EXERCISE = Could every line of the listing be output exactly, with the pictures skipped?

EXERCISE DATA =
= = =

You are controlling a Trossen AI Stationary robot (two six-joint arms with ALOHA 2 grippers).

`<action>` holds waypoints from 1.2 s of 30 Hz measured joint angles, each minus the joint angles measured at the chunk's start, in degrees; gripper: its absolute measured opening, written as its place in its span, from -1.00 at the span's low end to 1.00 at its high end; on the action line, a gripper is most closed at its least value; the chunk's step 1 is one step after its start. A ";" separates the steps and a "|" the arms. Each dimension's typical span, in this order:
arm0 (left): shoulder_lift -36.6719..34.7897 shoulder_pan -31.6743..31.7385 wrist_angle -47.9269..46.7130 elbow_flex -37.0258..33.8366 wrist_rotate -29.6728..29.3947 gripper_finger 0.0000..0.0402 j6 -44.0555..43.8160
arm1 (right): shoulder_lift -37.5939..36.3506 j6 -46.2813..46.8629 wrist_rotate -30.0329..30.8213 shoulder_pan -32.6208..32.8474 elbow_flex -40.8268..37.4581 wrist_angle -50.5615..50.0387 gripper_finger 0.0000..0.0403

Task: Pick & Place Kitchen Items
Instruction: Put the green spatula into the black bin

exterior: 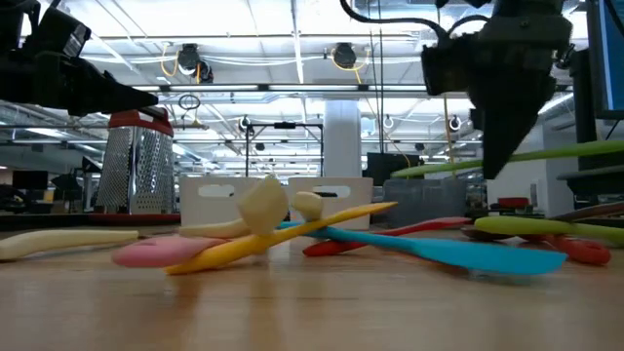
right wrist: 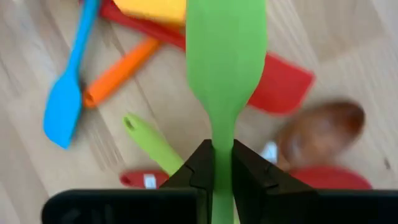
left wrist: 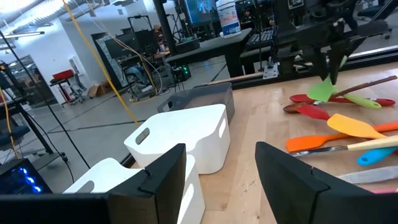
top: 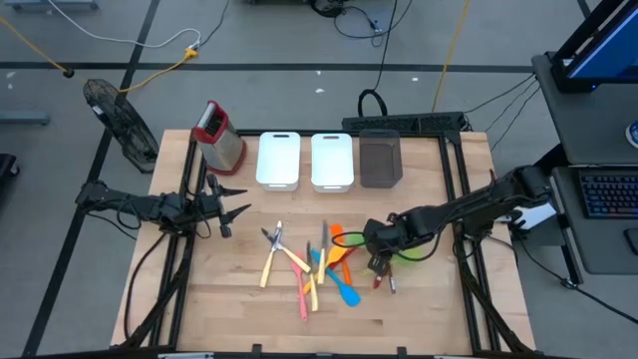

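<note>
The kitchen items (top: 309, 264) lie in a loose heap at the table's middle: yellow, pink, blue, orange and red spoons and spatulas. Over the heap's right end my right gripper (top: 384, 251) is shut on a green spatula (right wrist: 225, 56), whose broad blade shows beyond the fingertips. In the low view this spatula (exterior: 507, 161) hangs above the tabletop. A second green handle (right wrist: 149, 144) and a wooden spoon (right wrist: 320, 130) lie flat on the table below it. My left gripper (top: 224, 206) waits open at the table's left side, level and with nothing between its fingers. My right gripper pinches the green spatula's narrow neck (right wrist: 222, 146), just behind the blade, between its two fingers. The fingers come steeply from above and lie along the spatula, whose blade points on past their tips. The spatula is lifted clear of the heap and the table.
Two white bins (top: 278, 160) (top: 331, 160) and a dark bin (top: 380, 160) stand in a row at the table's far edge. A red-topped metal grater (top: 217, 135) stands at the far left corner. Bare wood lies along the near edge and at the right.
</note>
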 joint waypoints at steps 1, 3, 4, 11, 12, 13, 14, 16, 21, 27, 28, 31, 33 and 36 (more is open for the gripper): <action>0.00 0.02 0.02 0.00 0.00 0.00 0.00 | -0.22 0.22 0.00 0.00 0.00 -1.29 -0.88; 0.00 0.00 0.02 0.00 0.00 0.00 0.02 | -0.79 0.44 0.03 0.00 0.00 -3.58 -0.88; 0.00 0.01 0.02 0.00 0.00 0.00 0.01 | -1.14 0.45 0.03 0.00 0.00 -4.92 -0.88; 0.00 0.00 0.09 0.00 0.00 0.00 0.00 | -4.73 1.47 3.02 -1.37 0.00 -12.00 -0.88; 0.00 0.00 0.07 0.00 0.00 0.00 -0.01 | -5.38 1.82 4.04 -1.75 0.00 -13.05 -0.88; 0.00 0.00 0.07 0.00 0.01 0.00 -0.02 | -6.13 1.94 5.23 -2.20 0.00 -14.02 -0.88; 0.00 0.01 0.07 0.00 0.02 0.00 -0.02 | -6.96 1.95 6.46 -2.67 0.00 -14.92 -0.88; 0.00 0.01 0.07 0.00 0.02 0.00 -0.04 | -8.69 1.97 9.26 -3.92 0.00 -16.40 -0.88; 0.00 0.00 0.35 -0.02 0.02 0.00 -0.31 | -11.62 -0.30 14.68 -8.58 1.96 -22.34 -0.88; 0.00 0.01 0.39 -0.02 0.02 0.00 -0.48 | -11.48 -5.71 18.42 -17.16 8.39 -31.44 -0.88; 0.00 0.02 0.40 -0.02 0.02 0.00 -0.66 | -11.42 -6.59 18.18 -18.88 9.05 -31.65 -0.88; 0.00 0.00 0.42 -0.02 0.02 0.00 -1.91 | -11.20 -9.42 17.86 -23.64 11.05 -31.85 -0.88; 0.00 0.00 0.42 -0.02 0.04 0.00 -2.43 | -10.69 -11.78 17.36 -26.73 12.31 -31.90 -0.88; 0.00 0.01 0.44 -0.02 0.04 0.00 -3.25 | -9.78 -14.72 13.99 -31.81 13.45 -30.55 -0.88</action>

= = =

REPLY =
You are controlling a Trossen AI Stationary robot (two six-joint arms with ALOHA 2 grippers).

`<action>` holds waypoints from 1.2 s of 30 Hz measured joint angles, each minus the joint angles measured at the chunk's start, in degrees; gripper: its absolute measured opening, written as its place in its span, from -1.00 at the span's low end to 1.00 at its high end; on the action line, a gripper is most closed at its least value; the chunk's step 1 is one step after its start. A ";" separates the steps and a "|" the arms. Each dimension's typical span, in this order:
arm0 (left): shoulder_lift -36.6719..34.7897 shoulder_pan -31.6743..31.7385 wrist_angle -47.9269..46.7130 elbow_flex -37.0258..33.8366 wrist_rotate -29.6728..29.3947 gripper_finger 0.0000..0.0402 j6 -44.0555..43.8160
arm1 (right): shoulder_lift -37.5939..36.3506 j6 -46.2813..46.8629 wrist_rotate -30.0329..30.8213 shoulder_pan -32.6208..32.8474 elbow_flex -40.8268..37.4581 wrist_angle -50.5615..50.0387 gripper_finger 0.0000..0.0403

Task: Pick & Place Kitchen Items
Instruction: Put the green spatula into the black bin

exterior: 
right wrist: 
left wrist: 
top: 

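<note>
The kitchen items (top: 309, 264) lie in a loose heap at the table's middle: yellow, pink, blue, orange and red spoons and spatulas. Over the heap's right end my right gripper (top: 384, 251) is shut on a green spatula (right wrist: 225, 56), whose broad blade shows beyond the fingertips. In the low view this spatula (exterior: 507, 161) hangs above the tabletop. A second green handle (right wrist: 149, 144) and a wooden spoon (right wrist: 320, 130) lie flat on the table below it. My left gripper (top: 224, 206) waits open at the table's left side, level and with nothing between its fingers. My right gripper pinches the green spatula's narrow neck (right wrist: 222, 146), just behind the blade, between its two fingers. The fingers come steeply from above and lie along the spatula, whose blade points on past their tips. The spatula is lifted clear of the heap and the table.
Two white bins (top: 278, 160) (top: 331, 160) and a dark bin (top: 380, 160) stand in a row at the table's far edge. A red-topped metal grater (top: 217, 135) stands at the far left corner. Bare wood lies along the near edge and at the right.
</note>
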 joint waypoints at steps 1, 3, 4, 11, 12, 13, 14, 16, 21, 27, 28, 31, 33 and 36 (more is open for the gripper): <action>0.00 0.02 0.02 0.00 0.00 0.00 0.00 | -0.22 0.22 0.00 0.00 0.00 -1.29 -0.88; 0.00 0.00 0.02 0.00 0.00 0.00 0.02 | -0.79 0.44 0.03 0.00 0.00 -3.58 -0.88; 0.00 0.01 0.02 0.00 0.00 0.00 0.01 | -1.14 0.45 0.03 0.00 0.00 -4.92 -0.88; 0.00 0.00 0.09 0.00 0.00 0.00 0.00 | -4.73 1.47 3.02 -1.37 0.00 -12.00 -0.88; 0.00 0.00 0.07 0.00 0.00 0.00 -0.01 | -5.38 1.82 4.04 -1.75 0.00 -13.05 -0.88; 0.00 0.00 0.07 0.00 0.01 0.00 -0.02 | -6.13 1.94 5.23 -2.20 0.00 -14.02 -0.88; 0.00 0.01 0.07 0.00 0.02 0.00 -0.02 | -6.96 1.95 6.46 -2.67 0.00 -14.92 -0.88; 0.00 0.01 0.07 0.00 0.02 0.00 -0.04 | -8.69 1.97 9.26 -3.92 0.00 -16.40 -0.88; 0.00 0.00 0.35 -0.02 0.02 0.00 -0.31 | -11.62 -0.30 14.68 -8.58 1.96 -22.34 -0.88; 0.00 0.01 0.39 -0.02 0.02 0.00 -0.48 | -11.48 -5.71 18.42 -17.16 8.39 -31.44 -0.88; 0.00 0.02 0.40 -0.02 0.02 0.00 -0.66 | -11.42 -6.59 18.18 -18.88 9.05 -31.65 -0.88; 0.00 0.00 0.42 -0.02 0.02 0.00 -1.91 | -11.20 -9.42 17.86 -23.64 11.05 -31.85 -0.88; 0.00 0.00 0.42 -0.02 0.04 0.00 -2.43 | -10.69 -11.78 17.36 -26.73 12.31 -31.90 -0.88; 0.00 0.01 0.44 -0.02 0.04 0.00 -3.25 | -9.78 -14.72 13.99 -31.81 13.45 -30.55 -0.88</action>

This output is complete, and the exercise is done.